Benedikt Meurer benny at xfce.org
Sun Nov 12 22:00:06 CET 2006

Mindaugas wrote:
> Hello,
> [here is a continuation of discussion started in Bug #2509]

Yes, but I said, use the mailinglist.

>> As said, that'd be overhead (-> maintaince). D-Bus is there as standard
>> lightweight desktop IPC framework. There's no need to support different IPC
>> mechanisms.
> I did not asserted that using D-Bus is wrong in general. I do not know how
> wide XFce uses D-Bus, but XFce (in same Slackware) is working
> just fine without D-Bus. I do not know which features of D-Bus uses Thunar,
> but without D-Bus, it works quite fine, except those refreshes posted in
> Bug #2509.
> In this situation, for that window refresh, I would prefer SysV IPC from the
> C library, rather than D-Bus.

We're not talking about Xfce 4.2. SysV IPC is considered obsolete, and
using both D-Bus and other IPC mechanisms is unnecessary overhead. I
don't get why you want that additional overhead.

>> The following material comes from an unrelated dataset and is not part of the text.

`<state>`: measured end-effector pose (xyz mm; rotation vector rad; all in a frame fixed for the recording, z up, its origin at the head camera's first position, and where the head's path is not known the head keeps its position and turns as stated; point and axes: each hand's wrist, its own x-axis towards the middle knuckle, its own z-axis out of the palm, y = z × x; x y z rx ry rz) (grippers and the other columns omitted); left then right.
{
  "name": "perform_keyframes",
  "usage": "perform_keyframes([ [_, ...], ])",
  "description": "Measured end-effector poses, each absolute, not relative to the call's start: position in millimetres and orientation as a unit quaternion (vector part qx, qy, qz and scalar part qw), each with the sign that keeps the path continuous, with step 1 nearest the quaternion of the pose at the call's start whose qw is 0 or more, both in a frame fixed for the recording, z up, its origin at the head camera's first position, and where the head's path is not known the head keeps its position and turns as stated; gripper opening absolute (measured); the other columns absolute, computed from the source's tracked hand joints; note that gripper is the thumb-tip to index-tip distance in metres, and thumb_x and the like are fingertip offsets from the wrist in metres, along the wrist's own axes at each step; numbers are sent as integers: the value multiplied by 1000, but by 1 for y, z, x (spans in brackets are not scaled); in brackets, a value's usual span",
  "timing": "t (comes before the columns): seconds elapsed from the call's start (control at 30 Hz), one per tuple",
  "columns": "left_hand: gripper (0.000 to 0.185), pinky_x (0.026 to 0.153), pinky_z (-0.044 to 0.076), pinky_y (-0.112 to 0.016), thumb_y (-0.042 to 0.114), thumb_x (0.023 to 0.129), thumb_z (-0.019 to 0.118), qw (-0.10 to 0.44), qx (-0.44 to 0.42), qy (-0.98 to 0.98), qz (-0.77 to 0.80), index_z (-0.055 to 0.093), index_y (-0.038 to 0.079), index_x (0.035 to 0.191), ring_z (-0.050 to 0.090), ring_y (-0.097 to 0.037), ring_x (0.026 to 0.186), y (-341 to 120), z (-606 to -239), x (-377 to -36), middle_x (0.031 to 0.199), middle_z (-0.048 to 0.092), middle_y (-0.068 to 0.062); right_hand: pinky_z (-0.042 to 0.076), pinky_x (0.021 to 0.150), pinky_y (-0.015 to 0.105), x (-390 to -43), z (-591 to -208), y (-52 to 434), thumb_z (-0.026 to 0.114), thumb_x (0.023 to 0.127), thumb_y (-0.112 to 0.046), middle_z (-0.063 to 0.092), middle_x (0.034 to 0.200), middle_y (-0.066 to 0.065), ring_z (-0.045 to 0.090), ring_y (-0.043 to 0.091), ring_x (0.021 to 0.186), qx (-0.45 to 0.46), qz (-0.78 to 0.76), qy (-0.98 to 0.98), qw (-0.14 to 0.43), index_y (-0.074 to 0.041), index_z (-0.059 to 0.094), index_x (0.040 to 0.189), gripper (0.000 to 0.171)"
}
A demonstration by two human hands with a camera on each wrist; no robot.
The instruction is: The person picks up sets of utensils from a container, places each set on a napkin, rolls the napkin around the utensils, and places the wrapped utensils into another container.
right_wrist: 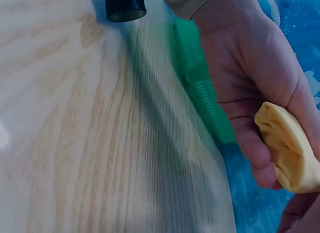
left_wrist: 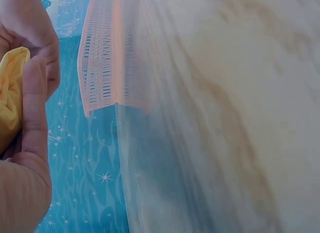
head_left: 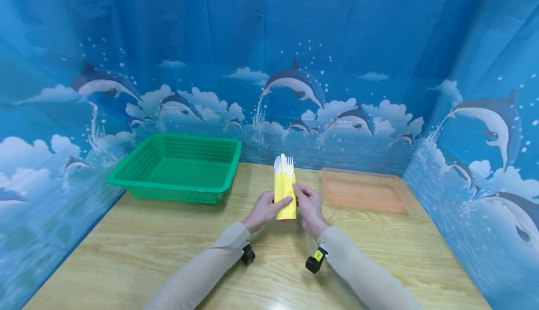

>> It has nothing to do with desktop apps, but it's a general fact: If you
>> duplicate functionality, you'll have overhead. So, what's easier on
>> resources: (a) every application implements it's own IPC or (b) all
>> applications use D-Bus?
> Well, looking at this concrete window refresh situation, I would not call a
> combination of msgsnd()/msgrcv() neither overhead, nor duplication of complex
> functionality.
> a) I would agree if it would be a complex and necessary implementation of IPC.
> b) I would strongly agree if really all or at least many applications would
> use D-Bus. But as mentioned, there are cases when D-Bus is not used at all,
> because it is simply not needed.

We're not talking about a specific "window refresh" command. You should
really have a look at the source.

BTW: I already told you that the kernel can notify applications about
such changes in the file system. Install Gamin/FAM.

>> Dependencies = less overhead in most cases. Imagine, you'd link all
>> applications statically. That means no dependencies. Juhu. So, it's
>> lightweight, right?... Well, of course not.
> Please do not understand me incorrect, I did not asserted that using
> dependences is wrong. Here is the essential point - dependences should be
> choosed in rational way. Huge amount of third party dependences, used by
> single applications is neither convenient, nor usable. I would not call it
> "less overhead", when installation of application costs 10x bigger amount of
> nobody used and nobody needed dependences. There are too much and too
> useless.
> Anyway, there are different point of views and different user bases. In this
> case, one could raise a question, how XFce goals differs from Gnome or KDE...

Dude, again: What is less overhead: Reimplementing stuff 10 times or
using a shared lib that can be mmap()'ed in 10 processes? This is an
essentional point in modern software engineering; it's even more
important from the maintaince POV.

>> As said, this is something that most people don't get, and as such it's
>> stated very often and so people joining the Linux/Unix communities raise up
>> with the belief that less dependencies mean less wasted resources.
> Maybe. But I think we are talking about user needs and point of view into the
> architecture of both the application and system. And seems you forget old,
> conservative rationalists in these communities ;)

If "users need" lightweight and stable applications then code reuse and
less wasted resources look way more promising, don't you think so?